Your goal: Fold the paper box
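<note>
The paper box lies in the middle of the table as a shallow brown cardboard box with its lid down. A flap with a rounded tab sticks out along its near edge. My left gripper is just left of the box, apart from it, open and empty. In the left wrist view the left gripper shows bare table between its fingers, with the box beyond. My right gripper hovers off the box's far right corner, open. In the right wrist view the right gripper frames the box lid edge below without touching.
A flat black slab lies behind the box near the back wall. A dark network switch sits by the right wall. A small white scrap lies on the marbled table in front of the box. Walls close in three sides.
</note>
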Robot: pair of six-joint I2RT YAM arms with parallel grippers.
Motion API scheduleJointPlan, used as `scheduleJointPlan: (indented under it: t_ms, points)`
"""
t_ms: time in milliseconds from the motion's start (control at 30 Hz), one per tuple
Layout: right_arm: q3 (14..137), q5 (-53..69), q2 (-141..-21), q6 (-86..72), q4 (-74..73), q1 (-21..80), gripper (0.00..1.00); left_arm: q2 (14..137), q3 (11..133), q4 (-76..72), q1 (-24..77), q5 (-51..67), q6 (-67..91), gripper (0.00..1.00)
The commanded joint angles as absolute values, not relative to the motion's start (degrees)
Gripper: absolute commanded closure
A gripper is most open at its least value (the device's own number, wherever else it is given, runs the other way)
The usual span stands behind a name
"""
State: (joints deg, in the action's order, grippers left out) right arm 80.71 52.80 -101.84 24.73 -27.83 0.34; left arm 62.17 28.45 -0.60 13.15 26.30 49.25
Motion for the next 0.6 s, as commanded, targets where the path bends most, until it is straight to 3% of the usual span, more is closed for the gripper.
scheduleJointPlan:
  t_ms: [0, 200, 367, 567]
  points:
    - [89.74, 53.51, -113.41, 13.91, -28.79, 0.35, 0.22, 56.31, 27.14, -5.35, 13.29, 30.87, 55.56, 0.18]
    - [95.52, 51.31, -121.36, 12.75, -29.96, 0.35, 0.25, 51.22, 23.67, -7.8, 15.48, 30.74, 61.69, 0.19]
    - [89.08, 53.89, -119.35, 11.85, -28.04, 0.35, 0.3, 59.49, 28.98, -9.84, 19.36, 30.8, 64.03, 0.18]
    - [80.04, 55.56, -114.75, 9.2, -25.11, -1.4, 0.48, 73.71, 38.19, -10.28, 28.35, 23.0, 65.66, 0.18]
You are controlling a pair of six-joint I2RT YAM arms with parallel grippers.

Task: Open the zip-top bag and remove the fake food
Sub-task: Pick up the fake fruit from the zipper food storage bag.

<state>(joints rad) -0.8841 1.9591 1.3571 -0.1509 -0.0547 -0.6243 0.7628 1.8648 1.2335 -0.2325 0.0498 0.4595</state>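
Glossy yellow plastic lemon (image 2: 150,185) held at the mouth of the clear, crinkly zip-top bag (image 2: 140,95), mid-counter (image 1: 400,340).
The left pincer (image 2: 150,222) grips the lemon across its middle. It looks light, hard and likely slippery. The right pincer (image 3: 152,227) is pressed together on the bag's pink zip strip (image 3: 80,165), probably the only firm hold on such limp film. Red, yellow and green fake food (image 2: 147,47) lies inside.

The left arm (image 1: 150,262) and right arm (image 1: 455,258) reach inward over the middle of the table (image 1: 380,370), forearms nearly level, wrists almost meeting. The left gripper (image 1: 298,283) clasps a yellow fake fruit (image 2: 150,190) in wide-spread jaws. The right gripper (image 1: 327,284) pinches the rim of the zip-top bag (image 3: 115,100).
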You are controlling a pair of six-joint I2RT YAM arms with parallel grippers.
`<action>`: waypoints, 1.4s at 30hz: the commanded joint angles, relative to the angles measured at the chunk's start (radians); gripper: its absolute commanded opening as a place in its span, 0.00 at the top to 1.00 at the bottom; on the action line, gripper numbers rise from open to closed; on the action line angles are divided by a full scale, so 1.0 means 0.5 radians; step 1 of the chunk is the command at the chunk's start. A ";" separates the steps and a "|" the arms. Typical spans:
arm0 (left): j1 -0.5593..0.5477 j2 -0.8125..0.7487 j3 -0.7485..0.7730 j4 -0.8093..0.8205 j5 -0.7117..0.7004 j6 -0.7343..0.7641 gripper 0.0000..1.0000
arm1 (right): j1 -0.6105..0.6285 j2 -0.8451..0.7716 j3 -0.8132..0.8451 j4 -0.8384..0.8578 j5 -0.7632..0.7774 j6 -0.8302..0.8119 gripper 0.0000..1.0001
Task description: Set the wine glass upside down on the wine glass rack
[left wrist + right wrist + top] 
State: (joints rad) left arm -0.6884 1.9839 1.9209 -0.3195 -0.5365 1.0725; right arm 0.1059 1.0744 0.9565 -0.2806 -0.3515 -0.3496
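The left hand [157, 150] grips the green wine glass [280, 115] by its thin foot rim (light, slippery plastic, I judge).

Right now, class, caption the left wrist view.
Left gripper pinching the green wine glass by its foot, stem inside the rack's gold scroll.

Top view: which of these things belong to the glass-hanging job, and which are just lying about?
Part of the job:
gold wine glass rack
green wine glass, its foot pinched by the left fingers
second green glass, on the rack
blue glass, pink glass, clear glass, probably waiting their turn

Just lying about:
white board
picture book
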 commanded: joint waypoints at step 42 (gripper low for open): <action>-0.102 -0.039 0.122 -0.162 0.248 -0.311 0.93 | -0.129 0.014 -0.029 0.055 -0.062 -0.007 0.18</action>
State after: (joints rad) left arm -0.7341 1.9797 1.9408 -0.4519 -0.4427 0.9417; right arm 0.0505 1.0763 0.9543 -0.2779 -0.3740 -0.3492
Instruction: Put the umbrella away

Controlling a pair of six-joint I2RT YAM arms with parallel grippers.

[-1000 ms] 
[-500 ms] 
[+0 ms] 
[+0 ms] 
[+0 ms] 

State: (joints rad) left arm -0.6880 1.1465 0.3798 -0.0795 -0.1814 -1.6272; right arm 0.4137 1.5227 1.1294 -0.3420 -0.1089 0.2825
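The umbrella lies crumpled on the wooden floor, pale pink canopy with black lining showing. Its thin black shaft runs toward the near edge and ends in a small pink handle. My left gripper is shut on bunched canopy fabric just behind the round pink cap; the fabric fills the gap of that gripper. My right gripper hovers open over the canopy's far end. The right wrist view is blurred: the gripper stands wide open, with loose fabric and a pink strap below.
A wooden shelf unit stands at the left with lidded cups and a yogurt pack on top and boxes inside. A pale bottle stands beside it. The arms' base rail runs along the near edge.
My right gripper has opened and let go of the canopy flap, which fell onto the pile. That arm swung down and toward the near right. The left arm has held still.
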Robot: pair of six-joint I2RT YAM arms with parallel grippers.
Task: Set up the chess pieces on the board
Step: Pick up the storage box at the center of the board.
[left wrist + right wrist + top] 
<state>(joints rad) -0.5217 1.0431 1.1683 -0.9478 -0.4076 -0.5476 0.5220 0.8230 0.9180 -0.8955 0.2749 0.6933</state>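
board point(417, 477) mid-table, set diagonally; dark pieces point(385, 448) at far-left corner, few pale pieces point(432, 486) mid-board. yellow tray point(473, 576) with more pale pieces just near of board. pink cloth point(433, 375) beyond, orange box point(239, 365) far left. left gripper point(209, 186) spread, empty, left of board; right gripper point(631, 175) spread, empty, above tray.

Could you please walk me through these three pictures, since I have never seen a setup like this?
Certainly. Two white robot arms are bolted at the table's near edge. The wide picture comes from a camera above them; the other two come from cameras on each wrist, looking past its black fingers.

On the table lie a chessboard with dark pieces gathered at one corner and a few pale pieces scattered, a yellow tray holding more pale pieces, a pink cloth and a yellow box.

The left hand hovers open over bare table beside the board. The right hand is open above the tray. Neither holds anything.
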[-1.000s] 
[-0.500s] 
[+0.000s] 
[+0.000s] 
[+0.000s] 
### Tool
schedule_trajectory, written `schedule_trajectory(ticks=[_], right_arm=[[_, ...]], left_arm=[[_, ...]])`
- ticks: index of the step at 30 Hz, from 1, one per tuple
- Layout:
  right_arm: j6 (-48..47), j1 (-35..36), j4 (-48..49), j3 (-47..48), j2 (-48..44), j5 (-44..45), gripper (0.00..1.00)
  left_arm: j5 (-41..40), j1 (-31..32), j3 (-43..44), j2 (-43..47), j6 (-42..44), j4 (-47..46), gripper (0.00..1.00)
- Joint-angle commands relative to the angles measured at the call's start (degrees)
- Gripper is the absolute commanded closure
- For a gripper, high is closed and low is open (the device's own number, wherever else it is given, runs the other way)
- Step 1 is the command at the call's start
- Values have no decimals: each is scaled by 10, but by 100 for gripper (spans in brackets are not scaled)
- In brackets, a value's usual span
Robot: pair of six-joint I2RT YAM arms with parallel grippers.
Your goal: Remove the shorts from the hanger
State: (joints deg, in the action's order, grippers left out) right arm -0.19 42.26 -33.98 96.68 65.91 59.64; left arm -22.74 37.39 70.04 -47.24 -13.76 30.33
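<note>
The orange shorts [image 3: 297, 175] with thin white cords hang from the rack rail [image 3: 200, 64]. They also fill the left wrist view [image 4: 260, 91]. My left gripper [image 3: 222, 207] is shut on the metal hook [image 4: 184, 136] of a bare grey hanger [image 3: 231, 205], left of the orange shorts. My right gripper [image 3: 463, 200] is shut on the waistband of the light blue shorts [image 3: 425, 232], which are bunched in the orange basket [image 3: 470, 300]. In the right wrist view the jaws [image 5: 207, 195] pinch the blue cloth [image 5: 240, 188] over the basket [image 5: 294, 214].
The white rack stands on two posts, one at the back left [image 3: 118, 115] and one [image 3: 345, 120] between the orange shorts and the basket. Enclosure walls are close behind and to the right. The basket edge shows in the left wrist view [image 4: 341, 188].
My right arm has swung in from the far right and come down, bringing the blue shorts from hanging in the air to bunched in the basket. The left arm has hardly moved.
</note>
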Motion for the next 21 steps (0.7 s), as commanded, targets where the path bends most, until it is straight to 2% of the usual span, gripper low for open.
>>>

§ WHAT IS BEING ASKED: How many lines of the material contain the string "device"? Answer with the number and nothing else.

§ RESPONSE BOX: 2